Beneath this line is the data. Output exactly the lines from the line with "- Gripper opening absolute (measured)" to the line with "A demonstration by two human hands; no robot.", both ends included, and nothing more.

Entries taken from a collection
-------

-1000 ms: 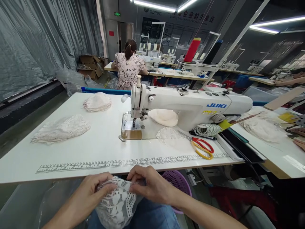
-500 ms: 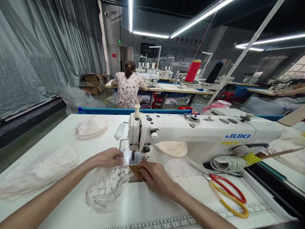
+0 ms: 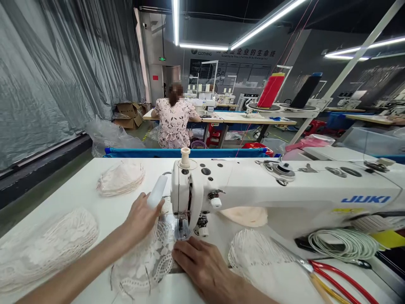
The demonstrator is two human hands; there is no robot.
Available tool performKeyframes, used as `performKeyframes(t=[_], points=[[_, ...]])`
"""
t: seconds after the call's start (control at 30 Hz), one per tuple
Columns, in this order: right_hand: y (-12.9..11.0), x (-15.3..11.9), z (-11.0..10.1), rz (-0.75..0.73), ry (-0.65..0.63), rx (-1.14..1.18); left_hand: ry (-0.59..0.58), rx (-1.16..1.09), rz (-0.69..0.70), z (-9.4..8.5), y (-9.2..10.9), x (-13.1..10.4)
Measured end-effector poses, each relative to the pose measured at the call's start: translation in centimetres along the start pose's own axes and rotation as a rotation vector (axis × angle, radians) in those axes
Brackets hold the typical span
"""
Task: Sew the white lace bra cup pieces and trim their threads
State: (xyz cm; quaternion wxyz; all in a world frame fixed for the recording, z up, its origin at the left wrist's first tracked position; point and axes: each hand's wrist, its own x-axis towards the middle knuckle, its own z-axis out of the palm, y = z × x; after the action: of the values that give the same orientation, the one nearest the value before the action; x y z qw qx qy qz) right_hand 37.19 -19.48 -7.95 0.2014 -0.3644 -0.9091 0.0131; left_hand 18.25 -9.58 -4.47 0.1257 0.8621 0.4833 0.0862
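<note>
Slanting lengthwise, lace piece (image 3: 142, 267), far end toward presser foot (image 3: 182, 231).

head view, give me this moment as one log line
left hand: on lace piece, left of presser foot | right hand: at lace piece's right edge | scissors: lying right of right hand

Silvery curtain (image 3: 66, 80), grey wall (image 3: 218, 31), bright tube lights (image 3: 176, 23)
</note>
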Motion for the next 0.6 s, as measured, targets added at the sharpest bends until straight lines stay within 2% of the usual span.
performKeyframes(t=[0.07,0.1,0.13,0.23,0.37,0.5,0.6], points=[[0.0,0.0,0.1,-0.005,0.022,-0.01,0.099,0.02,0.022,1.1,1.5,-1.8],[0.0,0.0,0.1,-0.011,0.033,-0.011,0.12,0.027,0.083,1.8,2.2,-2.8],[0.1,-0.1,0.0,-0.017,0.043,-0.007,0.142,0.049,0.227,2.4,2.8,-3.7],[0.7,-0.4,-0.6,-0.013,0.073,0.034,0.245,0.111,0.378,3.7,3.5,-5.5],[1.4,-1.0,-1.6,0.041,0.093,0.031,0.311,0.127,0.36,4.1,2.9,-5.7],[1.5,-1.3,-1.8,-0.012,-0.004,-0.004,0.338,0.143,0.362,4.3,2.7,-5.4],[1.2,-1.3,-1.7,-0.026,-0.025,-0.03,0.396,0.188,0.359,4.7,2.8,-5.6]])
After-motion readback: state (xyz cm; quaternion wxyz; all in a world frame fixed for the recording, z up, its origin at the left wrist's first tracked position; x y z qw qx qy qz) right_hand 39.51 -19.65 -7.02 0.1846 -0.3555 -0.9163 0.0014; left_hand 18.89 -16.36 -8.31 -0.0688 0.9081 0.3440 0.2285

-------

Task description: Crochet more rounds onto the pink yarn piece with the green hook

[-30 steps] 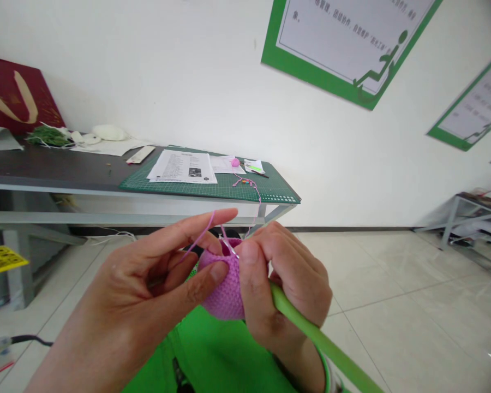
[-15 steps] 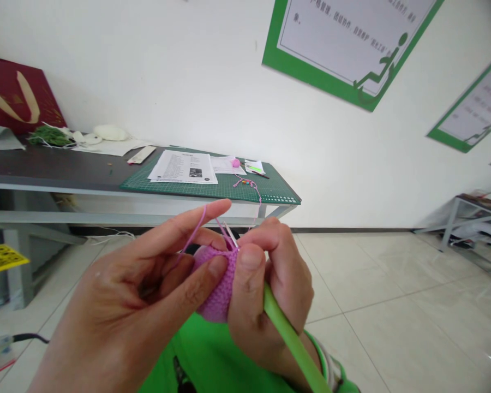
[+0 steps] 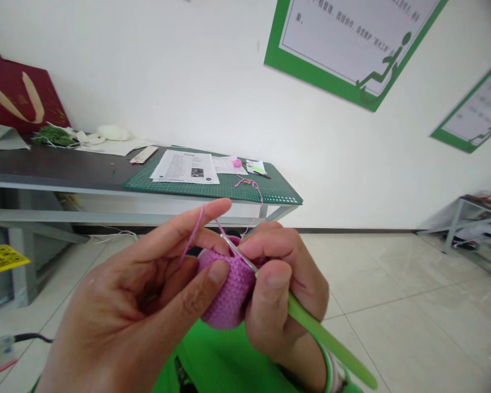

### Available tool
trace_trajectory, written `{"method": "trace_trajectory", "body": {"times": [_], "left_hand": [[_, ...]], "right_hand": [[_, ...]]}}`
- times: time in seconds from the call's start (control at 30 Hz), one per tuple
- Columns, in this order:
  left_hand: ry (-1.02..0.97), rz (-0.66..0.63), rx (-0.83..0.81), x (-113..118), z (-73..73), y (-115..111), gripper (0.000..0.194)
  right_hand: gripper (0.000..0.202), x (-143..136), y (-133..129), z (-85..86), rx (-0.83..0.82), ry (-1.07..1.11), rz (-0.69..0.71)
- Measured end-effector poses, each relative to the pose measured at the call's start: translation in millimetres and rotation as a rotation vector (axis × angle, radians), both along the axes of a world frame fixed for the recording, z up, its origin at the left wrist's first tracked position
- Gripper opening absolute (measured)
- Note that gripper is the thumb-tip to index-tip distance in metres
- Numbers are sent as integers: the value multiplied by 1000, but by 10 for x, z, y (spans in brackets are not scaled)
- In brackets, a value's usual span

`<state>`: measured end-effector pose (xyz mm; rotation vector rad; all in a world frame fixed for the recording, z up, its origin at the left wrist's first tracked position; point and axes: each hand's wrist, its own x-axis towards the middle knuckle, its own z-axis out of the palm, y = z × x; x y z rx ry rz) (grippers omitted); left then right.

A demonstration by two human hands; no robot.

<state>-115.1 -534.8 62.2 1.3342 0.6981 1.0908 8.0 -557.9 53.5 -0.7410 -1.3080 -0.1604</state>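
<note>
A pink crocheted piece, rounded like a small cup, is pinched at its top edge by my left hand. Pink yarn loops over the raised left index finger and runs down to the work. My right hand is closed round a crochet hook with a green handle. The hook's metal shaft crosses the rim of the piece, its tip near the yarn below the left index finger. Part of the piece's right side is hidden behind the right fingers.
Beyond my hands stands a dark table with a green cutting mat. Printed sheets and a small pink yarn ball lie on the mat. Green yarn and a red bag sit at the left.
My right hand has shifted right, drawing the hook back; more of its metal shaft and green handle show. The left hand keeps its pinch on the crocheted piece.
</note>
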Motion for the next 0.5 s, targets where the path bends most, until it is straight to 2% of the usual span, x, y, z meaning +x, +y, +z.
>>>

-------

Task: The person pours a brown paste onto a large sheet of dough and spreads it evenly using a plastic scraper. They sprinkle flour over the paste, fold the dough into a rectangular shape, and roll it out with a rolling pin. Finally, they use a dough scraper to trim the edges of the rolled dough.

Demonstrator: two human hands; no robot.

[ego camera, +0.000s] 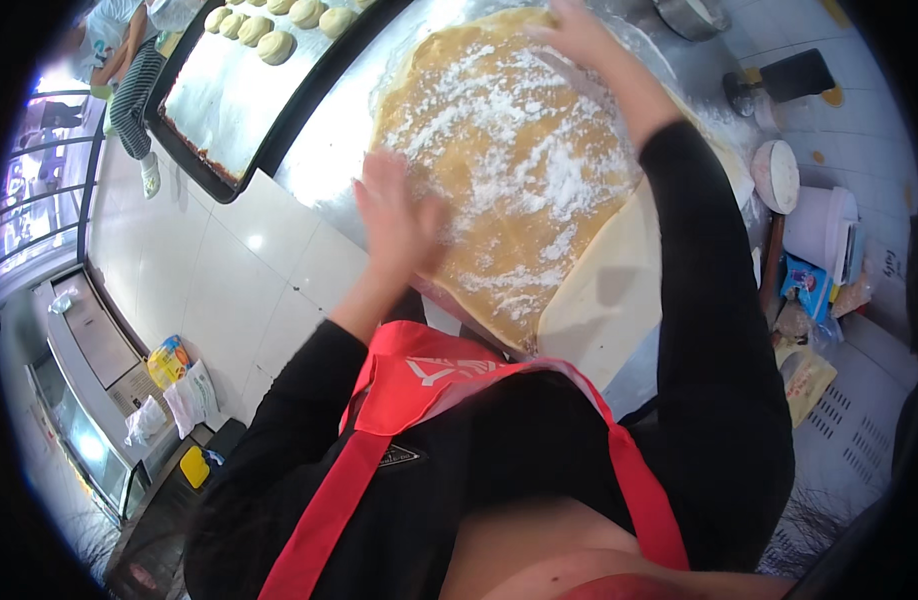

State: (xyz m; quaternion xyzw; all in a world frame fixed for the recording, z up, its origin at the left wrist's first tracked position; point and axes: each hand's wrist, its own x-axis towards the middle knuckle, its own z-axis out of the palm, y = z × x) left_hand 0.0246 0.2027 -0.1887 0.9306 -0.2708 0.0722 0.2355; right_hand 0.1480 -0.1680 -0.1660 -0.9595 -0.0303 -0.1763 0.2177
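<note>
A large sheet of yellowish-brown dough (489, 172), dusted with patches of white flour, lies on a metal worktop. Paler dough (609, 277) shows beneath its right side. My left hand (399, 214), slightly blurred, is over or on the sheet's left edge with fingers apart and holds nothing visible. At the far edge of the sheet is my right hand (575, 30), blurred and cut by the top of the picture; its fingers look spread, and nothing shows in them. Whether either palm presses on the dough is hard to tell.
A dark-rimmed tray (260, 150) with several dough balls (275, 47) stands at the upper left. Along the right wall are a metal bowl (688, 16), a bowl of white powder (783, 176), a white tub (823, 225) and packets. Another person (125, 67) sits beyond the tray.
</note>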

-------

__Result__
- Gripper opening absolute (measured)
- Note that gripper is the thumb-tip to index-tip distance in metres
- Numbers are sent as integers: the value multiplied by 1000, but by 10 for x, z, y (spans in brackets are not scaled)
- In brackets, a value's usual span

`<state>`: measured end-effector pose (xyz mm; rotation vector rad; all in a world frame fixed for the recording, z up, its origin at the left wrist's first tracked position; point and axes: each hand's wrist, its own x-axis towards the middle knuckle, its own z-axis out of the palm, y = z × x; x y z rx ry rz) (grippers omitted); left then right.

A demonstration by two human hands; no robot.

The complete answer has now been given.